Wednesday, June 1, 2011

A Lesson Learned

I suffered a birthday recently.  As birthdays go, this one was pretty good - a nice quiet day without a lot of fuss.

There is a dear old saint at church.  She's been attending for longer than I've been alive.  She's seen pastors come and go.  She's served pastor's wives who are far better than I; in her economy, the pastor's wife ranks right up there with the angelic host.  I am the antithesis of a typical pastor's wife.  I am reserved and introverted.  As sweet and saintly as she is, because I am much younger than her and don't meet her expectations of a pastor's wife, she shows in small ways that I don't quite measure up.  She often calls me "our little precious."  If a meeting is starting late, she sends a look my direction.  When I give an announcement, she looks away as I speak.  She's utterly respectful in word, but the undercurrent seems to send another message.
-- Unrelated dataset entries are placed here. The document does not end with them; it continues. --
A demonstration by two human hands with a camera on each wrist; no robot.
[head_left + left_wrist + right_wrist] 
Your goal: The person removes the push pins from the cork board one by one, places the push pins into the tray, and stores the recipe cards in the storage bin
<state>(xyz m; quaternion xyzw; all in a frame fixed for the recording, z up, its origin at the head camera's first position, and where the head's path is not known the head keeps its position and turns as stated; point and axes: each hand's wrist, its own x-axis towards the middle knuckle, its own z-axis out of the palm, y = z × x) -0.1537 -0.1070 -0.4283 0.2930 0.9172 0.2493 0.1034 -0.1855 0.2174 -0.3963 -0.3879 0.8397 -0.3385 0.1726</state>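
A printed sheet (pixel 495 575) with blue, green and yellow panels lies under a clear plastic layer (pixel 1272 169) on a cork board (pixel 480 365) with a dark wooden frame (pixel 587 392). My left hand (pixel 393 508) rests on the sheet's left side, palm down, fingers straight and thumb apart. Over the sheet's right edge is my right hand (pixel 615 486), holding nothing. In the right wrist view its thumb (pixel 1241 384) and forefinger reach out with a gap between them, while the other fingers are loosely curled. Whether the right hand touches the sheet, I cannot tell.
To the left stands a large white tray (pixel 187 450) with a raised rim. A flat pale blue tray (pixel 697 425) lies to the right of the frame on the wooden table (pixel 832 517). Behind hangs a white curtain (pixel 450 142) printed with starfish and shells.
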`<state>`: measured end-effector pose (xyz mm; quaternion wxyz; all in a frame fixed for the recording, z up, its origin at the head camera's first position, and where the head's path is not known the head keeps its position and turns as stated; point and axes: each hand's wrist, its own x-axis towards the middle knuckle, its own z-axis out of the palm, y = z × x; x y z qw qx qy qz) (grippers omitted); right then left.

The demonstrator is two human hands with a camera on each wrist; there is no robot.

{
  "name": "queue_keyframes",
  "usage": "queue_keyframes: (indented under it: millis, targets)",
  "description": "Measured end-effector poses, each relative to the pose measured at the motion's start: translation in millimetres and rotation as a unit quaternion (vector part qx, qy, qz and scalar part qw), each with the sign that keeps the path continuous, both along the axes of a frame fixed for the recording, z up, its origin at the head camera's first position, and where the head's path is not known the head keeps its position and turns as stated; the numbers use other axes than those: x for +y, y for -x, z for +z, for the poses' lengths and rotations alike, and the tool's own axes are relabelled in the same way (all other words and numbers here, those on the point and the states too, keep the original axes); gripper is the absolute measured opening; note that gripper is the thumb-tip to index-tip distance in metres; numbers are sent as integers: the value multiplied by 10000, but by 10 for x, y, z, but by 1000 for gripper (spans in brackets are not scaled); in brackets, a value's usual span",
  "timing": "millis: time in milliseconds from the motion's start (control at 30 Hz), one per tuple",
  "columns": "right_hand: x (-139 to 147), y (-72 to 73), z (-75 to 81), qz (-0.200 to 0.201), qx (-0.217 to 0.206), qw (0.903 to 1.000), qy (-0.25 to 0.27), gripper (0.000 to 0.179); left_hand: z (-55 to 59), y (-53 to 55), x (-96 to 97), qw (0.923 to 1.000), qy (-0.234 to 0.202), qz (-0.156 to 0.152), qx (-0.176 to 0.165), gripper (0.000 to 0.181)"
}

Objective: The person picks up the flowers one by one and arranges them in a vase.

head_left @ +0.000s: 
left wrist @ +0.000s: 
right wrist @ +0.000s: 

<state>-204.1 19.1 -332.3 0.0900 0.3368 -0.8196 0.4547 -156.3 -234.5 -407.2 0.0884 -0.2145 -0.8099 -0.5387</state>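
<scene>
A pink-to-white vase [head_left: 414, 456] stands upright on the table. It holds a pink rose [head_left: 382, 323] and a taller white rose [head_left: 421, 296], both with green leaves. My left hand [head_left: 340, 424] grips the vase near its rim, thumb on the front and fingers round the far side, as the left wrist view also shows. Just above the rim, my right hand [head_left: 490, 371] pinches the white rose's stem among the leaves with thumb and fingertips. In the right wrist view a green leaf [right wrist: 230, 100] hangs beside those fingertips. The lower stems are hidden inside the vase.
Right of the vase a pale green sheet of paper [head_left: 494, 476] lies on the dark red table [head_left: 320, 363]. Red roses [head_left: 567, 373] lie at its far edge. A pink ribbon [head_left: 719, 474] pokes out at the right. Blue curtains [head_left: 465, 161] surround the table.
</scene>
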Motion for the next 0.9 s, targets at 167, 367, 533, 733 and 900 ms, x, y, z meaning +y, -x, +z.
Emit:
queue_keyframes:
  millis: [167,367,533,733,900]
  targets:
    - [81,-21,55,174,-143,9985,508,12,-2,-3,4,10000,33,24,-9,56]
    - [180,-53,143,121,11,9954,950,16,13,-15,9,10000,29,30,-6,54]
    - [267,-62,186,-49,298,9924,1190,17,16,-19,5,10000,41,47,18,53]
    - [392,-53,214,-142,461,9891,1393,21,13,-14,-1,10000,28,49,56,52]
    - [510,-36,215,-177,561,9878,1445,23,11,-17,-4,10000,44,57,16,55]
Every year, this woman presents me with a birthday gift.  They are often items I would never use - a fancy scarf, a tiny pillbox-size jewelry box, a wind-up trinket that plays a hymn.  While I have appreciated the thought, I have often felt that she was giving me items she'd quickly picked up somewhere, or even that others had given her.  She's the type who gives a gift because it is the appropriate thing to do, and knowing that she doesn't think very highly of me, it was easy to assume the gifts didn't reflect much thought.

This year she presented me with a long, thin box.  Without unwrapping it, I knew it was a necklace.  I took it home and opened it with my kids.  As I lifted the lid of the box, we all gasped.  Then the kids began to laugh.  Loudly.  I struggled not to join them.

It was a necklace, but what a necklace it was!  Nine beads - very LARGE beads - were connected by knots on a ribbon.  The beads were ultra-fake - a peachy beige with a pearlescent glow.  Wow.  She'd outdone herself.

Should I wear the necklace?  I've worn a few of her gifts before (another necklace, a pin) and she'd never seemed to notice.  Then again, this necklace was beyond noticeable.  Surely she would realize it if I didn't wear it.  But how could I?

I made up my mind.  If I wore it once, I would have fulfilled any obligation to her.   I decided to wear it to church the very next Sunday.  The color was neutral enough to be easy to match, so at least I had some confidence that it would coordinate with my outfit.

That Sunday, I dressed, styled my hair, applied my makeup, then placed the necklace around my neck.  Interesting.  It didn't look nearly so bad as I thought it would.  It matched my coloring well (I am fair skinned), so didn't stand out as I had supposed.

I gathered the kids and my supplies and went to church.  As I walked in the door, a friend greeted me.  "Love the necklace!" she exclaimed.  In fact, several people admired it.  But most notable was the response of the dear saint who'd gifted me with it.  She was absolutely joyous.  "It looks lovely on you!  I was afraid it would be too bold, but no, it looks just perfect!"  Over and over she declared how wonderful the necklace was for me, and how delighted she was that I appreciated it.  She was far more thankful that I'd worn her gift than I'd been to receive it!

I wonder what changed.  She has never taken an interest in my response to her gifts before.  Maybe she considered this one long and hard.  Then again, maybe she always has.  Maybe she feels as if she finally selected something I like.

Makes me think, long and hard, about my response to gifts and about being a gracious recipient.


  1. Isn't that something?

    I can be pretty callous in my judgments sometimes: I'd do well to give others more of the benefit of the doubt.

  2. Happy Late Birthday......

    I love that you wore the necklace. I can honestly say I don't know if I would have.....

  3. Susan, it can be so difficult, especially when we come into something with a preconceived idea. I can't picture you being callous, though!

    G5, I have to say it took a lot to do it. I had a terrible attitude - a "let's get this over with" attitude, and that really stank!